WHAT YOU HAVE TO DO:
When a line in the data below includes "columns", pick it out and copy it.

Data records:
┄┄┄┄┄┄┄┄┄┄

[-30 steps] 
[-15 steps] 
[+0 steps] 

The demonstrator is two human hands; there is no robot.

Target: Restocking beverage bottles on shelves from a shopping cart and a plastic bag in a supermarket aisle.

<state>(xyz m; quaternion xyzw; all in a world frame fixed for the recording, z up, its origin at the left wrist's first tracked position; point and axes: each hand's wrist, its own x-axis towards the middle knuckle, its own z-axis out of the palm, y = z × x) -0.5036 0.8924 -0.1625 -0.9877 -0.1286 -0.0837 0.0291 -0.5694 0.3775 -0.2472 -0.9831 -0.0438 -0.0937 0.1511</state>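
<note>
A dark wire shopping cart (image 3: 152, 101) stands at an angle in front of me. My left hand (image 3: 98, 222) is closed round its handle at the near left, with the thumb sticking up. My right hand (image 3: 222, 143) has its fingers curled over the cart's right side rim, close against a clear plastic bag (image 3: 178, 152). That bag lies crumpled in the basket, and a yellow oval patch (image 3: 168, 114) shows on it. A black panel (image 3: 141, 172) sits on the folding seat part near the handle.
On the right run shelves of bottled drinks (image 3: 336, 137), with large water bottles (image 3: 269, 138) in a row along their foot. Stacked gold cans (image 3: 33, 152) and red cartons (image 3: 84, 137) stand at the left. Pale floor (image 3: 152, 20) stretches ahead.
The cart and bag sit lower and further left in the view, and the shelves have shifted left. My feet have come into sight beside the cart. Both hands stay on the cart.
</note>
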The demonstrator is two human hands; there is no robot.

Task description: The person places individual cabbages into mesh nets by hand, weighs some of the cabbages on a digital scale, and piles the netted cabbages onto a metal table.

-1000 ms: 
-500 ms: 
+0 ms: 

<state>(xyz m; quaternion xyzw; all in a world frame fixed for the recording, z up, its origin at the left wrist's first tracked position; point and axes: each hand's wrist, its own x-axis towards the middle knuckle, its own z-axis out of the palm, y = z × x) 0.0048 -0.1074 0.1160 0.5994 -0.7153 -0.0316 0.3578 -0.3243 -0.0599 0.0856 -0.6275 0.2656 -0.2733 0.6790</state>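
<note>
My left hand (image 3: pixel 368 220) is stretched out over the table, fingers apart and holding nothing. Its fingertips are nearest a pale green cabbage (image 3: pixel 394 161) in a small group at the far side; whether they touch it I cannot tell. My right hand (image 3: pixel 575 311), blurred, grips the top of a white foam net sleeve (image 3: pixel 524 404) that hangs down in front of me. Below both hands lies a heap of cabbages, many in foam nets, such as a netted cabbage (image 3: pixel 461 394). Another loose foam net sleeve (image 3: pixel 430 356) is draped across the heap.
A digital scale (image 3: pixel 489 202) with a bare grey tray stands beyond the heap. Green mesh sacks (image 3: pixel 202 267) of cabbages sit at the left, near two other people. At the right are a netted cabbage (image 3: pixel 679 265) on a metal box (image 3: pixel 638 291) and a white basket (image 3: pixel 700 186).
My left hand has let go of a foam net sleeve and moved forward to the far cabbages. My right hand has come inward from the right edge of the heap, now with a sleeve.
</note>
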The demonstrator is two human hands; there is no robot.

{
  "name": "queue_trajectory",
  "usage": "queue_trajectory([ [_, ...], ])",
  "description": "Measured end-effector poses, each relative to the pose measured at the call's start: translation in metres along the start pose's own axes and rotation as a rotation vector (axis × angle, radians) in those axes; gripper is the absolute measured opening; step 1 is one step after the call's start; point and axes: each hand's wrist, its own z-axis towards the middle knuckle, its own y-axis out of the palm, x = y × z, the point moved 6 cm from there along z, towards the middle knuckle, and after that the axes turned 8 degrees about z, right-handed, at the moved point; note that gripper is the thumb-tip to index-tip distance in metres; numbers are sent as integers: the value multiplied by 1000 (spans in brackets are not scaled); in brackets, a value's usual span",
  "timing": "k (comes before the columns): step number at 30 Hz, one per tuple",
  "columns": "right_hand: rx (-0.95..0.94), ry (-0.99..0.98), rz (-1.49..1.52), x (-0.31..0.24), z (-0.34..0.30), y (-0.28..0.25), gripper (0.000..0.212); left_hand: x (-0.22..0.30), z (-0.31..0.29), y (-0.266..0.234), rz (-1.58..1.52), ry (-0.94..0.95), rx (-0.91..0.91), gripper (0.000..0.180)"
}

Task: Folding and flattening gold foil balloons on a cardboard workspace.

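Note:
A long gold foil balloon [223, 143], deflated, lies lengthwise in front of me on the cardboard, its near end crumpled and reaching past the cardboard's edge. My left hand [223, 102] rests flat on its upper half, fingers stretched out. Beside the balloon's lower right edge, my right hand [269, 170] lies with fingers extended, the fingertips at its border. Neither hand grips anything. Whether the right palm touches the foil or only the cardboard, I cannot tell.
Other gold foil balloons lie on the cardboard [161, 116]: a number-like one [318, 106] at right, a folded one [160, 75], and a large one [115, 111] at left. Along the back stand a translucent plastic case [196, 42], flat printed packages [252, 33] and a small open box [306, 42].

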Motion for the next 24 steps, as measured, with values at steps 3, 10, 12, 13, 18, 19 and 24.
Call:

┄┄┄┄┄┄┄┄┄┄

OUTPUT BELOW:
  "timing": "k (comes before the columns): step number at 30 Hz, one per tuple",
  "columns": "right_hand: rx (-0.95..0.94), ry (-0.99..0.98), rz (-1.49..1.52), x (-0.31..0.24), z (-0.34..0.30), y (-0.28..0.25), gripper (0.000..0.212); left_hand: x (-0.22..0.30), z (-0.31..0.29), y (-0.266..0.234), rz (-1.58..1.52), ry (-0.94..0.95), rx (-0.91..0.91), gripper (0.000..0.180)"

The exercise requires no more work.